Mais à Genève, certains intellectuels souhaitent laisser le peuple dans l'ignorance, en l'éduquant le moins possible et en luttant contre tout ceux qui pouraient s'élever contre cette volonté. Entre autres les femmes qui par leurs connaissances présumées non scientifiques leur échappent. Leur but? Conserver le peuple corvéable à merci. POur cela il suffit de faire reparaitre la peur du diable. Et pour combattre les sorcières, il faut s'inspirer d'un livre terrible "le malefis maleficarum" ou le marteau des sorcières.
Etienne qui lors de son arrivée dans la grande ville a été employé dans une imprimerie et est devenu le garant de ces ouvrages qui permettent de cibler ceux qui pourraient résister à l'autorité. Après ces années en ville, le jeune homme a oublié le village et ne souhaite pas y retourner. Mais suite à la plainte d'un habitant revanchard, son propre père, persuadé qu'Etienne est parti à cause de Reine, il va devoir s'y déplacer pour décider s'il y a un nid de sorcière...La confrontation avec Reine sera terrible, mais suffira t'elle à ébranler ses nouvelles convictions?
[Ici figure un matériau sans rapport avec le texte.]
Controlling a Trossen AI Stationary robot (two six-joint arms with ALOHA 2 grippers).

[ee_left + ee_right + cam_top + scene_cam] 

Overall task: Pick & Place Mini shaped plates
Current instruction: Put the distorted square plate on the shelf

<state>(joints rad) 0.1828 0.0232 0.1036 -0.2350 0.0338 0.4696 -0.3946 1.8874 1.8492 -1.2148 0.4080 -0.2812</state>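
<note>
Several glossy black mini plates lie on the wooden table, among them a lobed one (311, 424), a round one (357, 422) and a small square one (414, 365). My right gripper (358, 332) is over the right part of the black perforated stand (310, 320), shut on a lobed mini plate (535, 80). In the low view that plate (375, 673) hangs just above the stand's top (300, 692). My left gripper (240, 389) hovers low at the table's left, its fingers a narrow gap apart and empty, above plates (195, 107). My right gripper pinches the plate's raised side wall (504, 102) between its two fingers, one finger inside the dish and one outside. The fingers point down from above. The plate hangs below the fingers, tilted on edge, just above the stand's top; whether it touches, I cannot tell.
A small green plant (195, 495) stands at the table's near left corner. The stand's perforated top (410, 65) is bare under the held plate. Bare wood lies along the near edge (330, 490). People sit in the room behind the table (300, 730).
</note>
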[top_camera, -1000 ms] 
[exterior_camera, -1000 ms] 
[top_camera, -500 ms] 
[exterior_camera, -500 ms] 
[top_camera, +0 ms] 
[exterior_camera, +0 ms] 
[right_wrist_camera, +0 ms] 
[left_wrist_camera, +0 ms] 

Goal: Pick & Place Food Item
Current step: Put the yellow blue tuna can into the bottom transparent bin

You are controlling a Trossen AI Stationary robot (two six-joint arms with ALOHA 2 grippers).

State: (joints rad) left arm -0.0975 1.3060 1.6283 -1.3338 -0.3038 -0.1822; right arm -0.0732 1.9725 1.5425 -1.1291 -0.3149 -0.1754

Une intrigue féministe qui a repris la fameuse chasse aux sorcières menée en XVeme siècle, en y intégrant une nouvelle cause ; le fait que l'imprimerie, outil sensé apporté l'éducation à tous, ai permis aussi de disséminer des idées réactionnaires, celles crées de toutes pièces comme la peur du diable , pour pouvoir maintenir la docilité du peuple par la peur, celle du diable. Avec comme contrepartie celle des sorcières, trop indépendantes à leur gout. Une histoire forte avec un personnage ambigüe comme Etienne, convaincu par les idées qu'il essaime alors qu'il a connu des femmes comme Reine et sa grand mère.
Des personnages bien campés, un suspens bien repris, à lire.